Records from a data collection
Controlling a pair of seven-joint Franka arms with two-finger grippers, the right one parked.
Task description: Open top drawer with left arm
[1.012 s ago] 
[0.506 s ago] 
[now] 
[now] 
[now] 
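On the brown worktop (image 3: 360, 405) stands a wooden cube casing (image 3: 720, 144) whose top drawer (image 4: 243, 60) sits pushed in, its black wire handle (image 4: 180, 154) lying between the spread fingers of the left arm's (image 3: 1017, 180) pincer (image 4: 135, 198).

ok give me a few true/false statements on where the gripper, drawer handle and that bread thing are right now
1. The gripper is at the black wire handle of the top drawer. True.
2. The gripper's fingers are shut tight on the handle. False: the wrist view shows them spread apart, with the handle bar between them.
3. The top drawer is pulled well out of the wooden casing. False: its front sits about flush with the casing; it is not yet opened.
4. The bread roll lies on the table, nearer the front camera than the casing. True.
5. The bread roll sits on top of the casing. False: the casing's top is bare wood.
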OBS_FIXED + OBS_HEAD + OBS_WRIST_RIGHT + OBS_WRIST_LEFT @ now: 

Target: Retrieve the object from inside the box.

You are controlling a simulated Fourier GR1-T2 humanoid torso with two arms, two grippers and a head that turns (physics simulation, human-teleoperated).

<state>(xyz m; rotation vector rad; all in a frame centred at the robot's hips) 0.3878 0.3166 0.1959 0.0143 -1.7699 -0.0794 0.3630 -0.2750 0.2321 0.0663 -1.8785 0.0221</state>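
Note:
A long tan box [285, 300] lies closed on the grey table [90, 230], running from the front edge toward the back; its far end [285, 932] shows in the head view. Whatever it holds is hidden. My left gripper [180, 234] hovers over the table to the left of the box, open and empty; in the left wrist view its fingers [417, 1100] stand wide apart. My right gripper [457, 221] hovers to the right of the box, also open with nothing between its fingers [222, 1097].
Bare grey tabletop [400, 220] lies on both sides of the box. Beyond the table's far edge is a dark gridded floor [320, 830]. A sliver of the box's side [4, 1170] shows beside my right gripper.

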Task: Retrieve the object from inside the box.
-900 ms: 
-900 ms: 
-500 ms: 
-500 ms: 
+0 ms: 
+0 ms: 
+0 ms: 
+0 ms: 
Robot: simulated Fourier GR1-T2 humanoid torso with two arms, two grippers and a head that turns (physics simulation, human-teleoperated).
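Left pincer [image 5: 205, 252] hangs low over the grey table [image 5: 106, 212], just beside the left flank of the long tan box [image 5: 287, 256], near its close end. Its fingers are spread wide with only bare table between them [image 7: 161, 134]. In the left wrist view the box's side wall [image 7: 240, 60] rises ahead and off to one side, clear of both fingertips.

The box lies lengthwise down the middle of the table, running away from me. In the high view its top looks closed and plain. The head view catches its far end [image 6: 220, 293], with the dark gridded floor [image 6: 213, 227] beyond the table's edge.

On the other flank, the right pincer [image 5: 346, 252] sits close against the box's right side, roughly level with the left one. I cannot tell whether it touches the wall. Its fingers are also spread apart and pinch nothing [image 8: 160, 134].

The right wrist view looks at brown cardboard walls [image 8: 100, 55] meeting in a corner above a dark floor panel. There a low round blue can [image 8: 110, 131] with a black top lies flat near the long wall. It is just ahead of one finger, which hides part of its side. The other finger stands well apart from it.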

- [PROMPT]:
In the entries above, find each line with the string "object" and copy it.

- [TASK RESULT]:
Target: Retrieve the object from inside the box.
Task: Retrieve the object from inside the box.

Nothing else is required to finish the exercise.